Forbidden dependencies

  • kb-store-*, kb-llm*, kb-rag, kb-embed*, kb-search, kb-tui, kb-desktop, kb-source-fs, kb-chunk, kb-normalize, pulldown-cmark (block parser is a sibling task)

Inputs

input type source
Markdown bytes &[u8] extractor
body fallbacks BodyHints { first_h1: Option<String>, fs_ctime: OffsetDateTime, fs_mtime: OffsetDateTime, fallback_lang: Option<String> } caller

Outputs

output type downstream
(Metadata, Option<FrontmatterSpan>, Vec<kb_parse_types::Warning>) tuple kb-normalize → CanonicalDocument

Public surface (signatures only — no new types)

pub fn parse_frontmatter(
    bytes: &[u8],
    hints: &BodyHints,
) -> anyhow::Result<(kb_core::Metadata, Option<FrontmatterSpan>, Vec<kb_parse_types::Warning>)>;

Warning / WarningKind come from kb-parse-types (shared with p1-3 blocks parser and downstream kb-normalize).
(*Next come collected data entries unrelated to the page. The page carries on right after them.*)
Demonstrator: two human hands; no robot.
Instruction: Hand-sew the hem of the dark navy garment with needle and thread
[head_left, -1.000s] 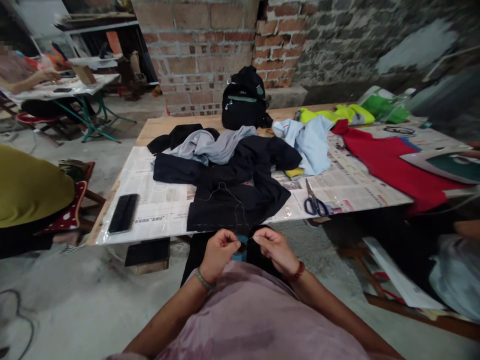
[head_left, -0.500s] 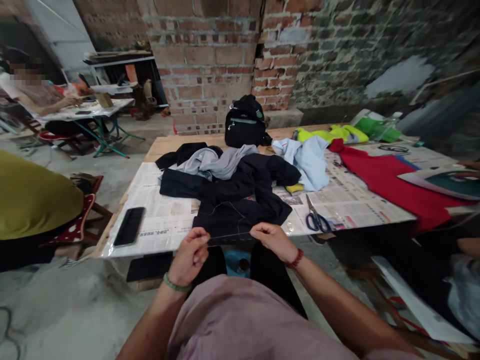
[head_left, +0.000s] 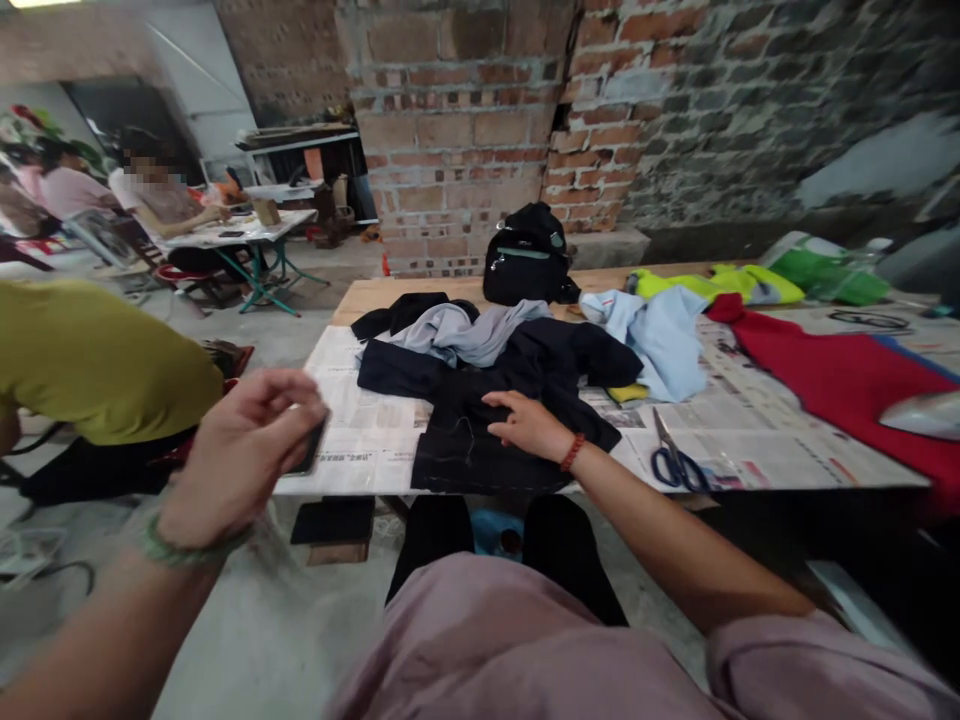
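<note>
My left hand (head_left: 251,445), with a green bracelet at its wrist, is raised at the table's left side, partly in front of a phone (head_left: 309,450). Its fingertips are pinched together; what they hold is too small to make out. Over the dark garment (head_left: 450,460) hovers or rests my right hand (head_left: 531,424), a red bead bracelet on the wrist. Its thumb and index finger are apart, with nothing visible between them. A loose pale thread (head_left: 470,440) curls on the dark cloth just left of that hand. Scissors (head_left: 675,462) lie to its right.
Newspaper covers the wooden table (head_left: 352,445). Behind the dark garment are a grey cloth (head_left: 487,335), a black bag (head_left: 529,255) and a light blue garment (head_left: 660,335). A red cloth (head_left: 832,375) lies rightward, beside an iron (head_left: 926,412). A person in a yellow-green top (head_left: 105,360) sits at left.
My hands were close together at the table's front edge with a thread stretched between them. The left has swung up and left; the right has moved forward over the garment and opened. The view has turned left.
</note>
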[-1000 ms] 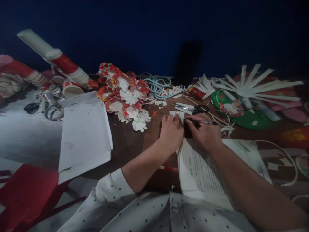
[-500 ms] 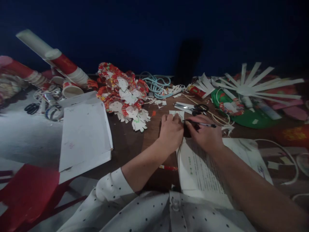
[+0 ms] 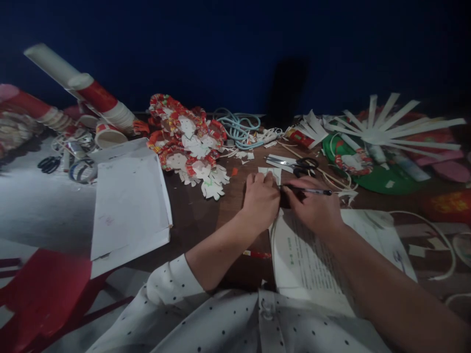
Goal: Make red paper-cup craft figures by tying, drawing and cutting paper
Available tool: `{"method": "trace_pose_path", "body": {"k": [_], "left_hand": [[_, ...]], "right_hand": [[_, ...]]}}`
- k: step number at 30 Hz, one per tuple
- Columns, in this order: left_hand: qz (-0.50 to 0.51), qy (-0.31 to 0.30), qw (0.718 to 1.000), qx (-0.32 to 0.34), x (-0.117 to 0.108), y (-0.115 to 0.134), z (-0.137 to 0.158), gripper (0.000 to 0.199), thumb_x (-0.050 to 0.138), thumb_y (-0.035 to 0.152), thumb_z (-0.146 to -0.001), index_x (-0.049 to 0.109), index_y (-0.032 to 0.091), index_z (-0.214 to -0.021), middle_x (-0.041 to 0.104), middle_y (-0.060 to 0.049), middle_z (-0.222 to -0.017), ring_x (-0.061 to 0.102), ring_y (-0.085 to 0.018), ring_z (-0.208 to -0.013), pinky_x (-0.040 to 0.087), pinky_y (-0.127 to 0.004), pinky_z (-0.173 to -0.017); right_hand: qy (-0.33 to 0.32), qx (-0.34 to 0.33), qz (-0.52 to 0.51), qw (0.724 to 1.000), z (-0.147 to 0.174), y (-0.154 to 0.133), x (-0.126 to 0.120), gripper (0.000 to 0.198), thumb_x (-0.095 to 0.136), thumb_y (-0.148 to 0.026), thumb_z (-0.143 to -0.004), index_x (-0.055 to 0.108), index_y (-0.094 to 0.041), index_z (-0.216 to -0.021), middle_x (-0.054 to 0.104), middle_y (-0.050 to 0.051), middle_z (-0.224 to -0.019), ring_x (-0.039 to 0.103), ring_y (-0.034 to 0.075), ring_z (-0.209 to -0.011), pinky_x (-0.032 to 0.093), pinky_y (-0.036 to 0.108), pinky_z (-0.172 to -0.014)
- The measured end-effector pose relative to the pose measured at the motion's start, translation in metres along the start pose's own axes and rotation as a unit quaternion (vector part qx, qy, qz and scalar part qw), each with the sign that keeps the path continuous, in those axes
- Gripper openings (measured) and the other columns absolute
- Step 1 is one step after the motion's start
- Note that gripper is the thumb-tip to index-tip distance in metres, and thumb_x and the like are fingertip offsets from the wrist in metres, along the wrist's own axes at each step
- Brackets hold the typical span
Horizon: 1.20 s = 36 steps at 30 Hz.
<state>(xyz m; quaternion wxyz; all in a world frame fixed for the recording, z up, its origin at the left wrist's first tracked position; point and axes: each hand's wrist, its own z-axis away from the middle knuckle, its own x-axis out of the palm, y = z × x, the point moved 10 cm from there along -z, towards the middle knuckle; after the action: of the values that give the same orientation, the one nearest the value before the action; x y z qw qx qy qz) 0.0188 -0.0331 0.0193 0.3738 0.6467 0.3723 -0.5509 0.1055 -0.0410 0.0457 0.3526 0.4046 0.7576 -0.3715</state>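
Note:
My left hand (image 3: 260, 201) presses down on a small white paper piece (image 3: 271, 172) lying on the brown table (image 3: 198, 215). My right hand (image 3: 314, 208) grips a pen (image 3: 309, 191), its tip meeting the paper right beside my left fingers. Under my right wrist lies a printed white sheet (image 3: 305, 255). Black-handled scissors (image 3: 296, 165) rest just beyond the two hands.
A heap of red-and-white paper cutouts (image 3: 187, 142) lies at the back left, with a light blue cable (image 3: 239, 128) behind it. Stacked paper cups (image 3: 91, 95) and white paper sheets (image 3: 128, 201) are at left. A green plate (image 3: 371, 174) and a white strip fan (image 3: 390, 128) are at right.
Almost nothing differs. My right hand and the pen have shifted very slightly; my left hand keeps pressing the paper piece.

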Motion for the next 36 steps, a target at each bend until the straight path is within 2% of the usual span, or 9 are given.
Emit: {"method": "trace_pose_path", "body": {"k": [12,21,25,30,36], "left_hand": [[-0.007,-0.008,1.000,0.002,0.000,0.001,0.000,0.030,0.042,0.020,-0.088,0.062,0.013,-0.109,0.055,-0.013,-0.127,0.048,-0.027,-0.102,0.034,-0.045,-0.091],[-0.005,-0.008,1.000,0.000,-0.001,0.000,0.000,0.030,0.043,0.020,-0.088,0.063,0.013,-0.109,0.057,-0.012,-0.125,0.048,-0.027,-0.101,0.035,-0.044,-0.091],[-0.004,-0.010,1.000,-0.001,-0.001,0.000,0.000,0.030,0.043,0.020,-0.088,0.062,0.013,-0.110,0.056,-0.013,-0.126,0.049,-0.027,-0.102,0.035,-0.044,-0.091],[-0.003,-0.017,1.000,-0.004,-0.001,-0.001,-0.001,0.030,0.044,0.020,-0.087,0.061,0.011,-0.110,0.059,-0.014,-0.120,0.049,-0.027,-0.101,0.034,-0.044,-0.091],[-0.001,-0.015,1.000,-0.002,-0.003,-0.001,0.000,0.032,0.043,0.019,-0.087,0.058,0.009,-0.112,0.059,-0.016,-0.117,0.050,-0.027,-0.100,0.035,-0.044,-0.089]], "right_hand": [[-0.017,0.028,-0.018,0.999,0.003,0.004,0.004,0.024,0.052,-0.038,-0.087,0.070,-0.023,-0.093,0.069,0.007,-0.095,0.065,0.023,-0.087,0.050,0.035,-0.072],[-0.008,0.021,-0.015,1.000,0.003,0.003,0.003,0.022,0.052,-0.036,-0.087,0.069,-0.022,-0.091,0.071,0.006,-0.091,0.066,0.022,-0.085,0.050,0.034,-0.071],[0.022,0.039,-0.063,0.997,0.001,0.001,-0.007,0.018,0.054,-0.034,-0.085,0.069,-0.023,-0.088,0.070,0.005,-0.088,0.065,0.021,-0.083,0.051,0.035,-0.075],[0.077,0.066,-0.114,0.988,-0.004,0.005,-0.024,0.019,0.054,-0.032,-0.086,0.068,-0.023,-0.096,0.069,0.006,-0.091,0.063,0.022,-0.090,0.050,0.038,-0.085],[0.066,0.080,-0.130,0.986,-0.005,0.019,-0.011,0.024,0.049,-0.034,-0.090,0.065,-0.021,-0.102,0.069,0.006,-0.100,0.064,0.021,-0.094,0.049,0.036,-0.087]]}}
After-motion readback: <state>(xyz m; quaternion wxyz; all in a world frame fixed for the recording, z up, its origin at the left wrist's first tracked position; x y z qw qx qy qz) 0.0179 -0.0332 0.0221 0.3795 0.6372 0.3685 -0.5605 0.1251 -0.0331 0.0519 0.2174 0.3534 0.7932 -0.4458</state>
FrontmatterSpan is crate-internal; if any new public type is needed, STOP and update the frozen design doc first.

Behavior contract

  • All Metadata fields are optional in input. Missing fields populated per design §0 Q9 derive table:
    • title ← first H1 (from BodyHints.first_h1) → filename without extension if no H1.
    • lang ← lingua auto-detect on first 4 KB of body → fallback BodyHints.fallback_lang or "und".
    • created_at / updated_atBodyHints.fs_ctime / fs_mtime if missing.
    • source_type default markdown; trust_level default primary.
    • aliases, tags default empty.
  • Unknown keys → metadata.user (serde_json::Map), preserved verbatim, no warning.
  • Unknown enum value (e.g. trust_level: weird) → emit kb_parse_types::Warning { kind: WarningKind::MalformedFrontmatter, note: "unknown trust_level=weird, defaulted to primary" } + ingest continues with default.
  • Malformed YAML → frontmatter discarded, body still parsed, Warning { kind: WarningKind::MalformedFrontmatter, note: "<error msg>" } emitted.
  • No frontmatter at all → defaults applied silently.
  • id: field captured into metadata.user_id_alias (alias only — does NOT influence doc_id per design §4.2).

Storage / wire effects

  • None. Pure function.

Test plan

kind description fixture / data
unit YAML frontmatter happy path → Metadata fields inline
unit TOML frontmatter happy path inline
unit unknown keys preserved in metadata.user inline
unit unknown enum value → warning + default inline
unit malformed YAML → empty Metadata + warning inline
unit no frontmatter → derive from BodyHints inline
unit id: field becomes user_id_alias, not doc_id factor inline + assert via §4.2 recipe stub
snapshot fixtures/markdown/frontmatter-only.md produces stable JSON fixture
snapshot mixed-language body with no lang: detects ko or en fixtures/markdown/mixed-lang.md

All tests under cargo test -p kb-parse-md --lib frontmatter.

Definition of Done

  • cargo check -p kb-parse-md passes
  • cargo test -p kb-parse-md frontmatter passes
  • No pulldown-cmark import in this submodule
  • Snapshot tests stable across two consecutive runs
  • PR links design §0 Q9, §3.6

Out of scope

  • Block parsing (p1-3).
  • Building CanonicalDocument (p1-4).
  • Persisting metadata (p1-6).

Risks / notes

  • lingua model load is heavy on first call; tests should reuse a static instance.
  • timezone normalization: parse created_at/updated_at to UTC; preserve original offset only in metadata.user.original_timestamps if present and non-UTC.